June 25, 2019
Move over counterfeit DVDs, illegal video streaming has become a singular threat to Hollywood studios and content creators.
A new U.S. Chamber of Commerce report from its Global Innovation Policy Center and NERA Economic Consulting contends online global piracy of movies and TV shows negatively impacts the domestic economy by at least $29.2 billion in lost revenue each year.
Of that fiscal theft, more than 80% is attributable to streaming video through illegal set-top devices and apps, supplanting file-sharing networks and download-based technologies.
At the end of 2018, there were more video streaming subscribers globally than paid-TV subs, accessing more than 500 licensed online video portals. The Chamber says the explosion in creative and tech required to supply over-the-top video distribution employs upwards of 2.6 million people in the U.S. and provide $229 billion in annual benefits to the U.S. economy.
Specifically, the report found that there are 26.6 billion illegal online viewings of U.S.-produced movies and 126.7 billion illegal streaming of U.S.-produced TV episodes each year — the majority from outside the U.S.
The Chamber says digital video piracy results in 230,000 to 560,000 lost jobs and from $47.5 billion to $115.3 billion in reduced gross domestic product (GDP) each year. While piracy remains a problem in the U.S., the report suggests that most of the aforementioned losses are due to digital video piracy of U.S. content by non-U.S. residents.
Indeed, when Hong Kong-based file-sharing website Megaupload was shut down by authorities in 2013, separate research found that the action resulted in an increase in digital revenue from 6.5% and 8.5% for three major U.S. studios.
And the shuttering of 53 piracy sites in the U.K. in 2015 led to a 6% increase in visits to legal streaming sites and a 10% increase in videos viewed on ad-supported platforms.
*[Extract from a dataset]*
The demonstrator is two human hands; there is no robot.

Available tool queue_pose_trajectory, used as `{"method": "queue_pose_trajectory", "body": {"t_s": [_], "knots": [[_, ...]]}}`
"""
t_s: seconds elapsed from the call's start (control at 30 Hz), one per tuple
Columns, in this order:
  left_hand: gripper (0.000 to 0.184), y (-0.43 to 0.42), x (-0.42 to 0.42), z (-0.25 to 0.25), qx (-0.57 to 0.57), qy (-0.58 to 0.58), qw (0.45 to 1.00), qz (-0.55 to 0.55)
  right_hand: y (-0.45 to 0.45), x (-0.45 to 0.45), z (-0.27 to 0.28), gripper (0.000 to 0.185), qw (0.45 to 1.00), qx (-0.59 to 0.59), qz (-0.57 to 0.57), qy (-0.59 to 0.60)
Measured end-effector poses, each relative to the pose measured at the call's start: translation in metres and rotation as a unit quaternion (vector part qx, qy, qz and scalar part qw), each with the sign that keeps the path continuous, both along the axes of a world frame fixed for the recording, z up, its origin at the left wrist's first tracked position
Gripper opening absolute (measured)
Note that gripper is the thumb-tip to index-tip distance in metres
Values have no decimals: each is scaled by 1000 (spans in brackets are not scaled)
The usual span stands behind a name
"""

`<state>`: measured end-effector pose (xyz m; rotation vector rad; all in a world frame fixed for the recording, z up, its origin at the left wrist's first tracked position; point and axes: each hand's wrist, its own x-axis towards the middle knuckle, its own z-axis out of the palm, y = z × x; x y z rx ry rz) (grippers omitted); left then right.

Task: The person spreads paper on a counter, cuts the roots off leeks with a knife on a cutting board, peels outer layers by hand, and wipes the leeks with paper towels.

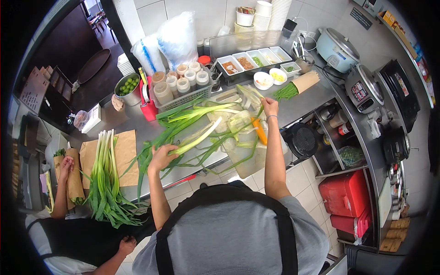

“While there is no single solution, global collaboration among industries and governments to educate consumers of the dangers of piracy, coupled with the expansion of legal options in cases of infringement, is necessary to curb these negative effects,” David Hirschmann, CEO of GIPC, wrote in the report. “All parties must continue to work creatively and constructively to enable dreamers, innovators, and creators around the world to continue to tell their unique stories and advance our culture and economy.”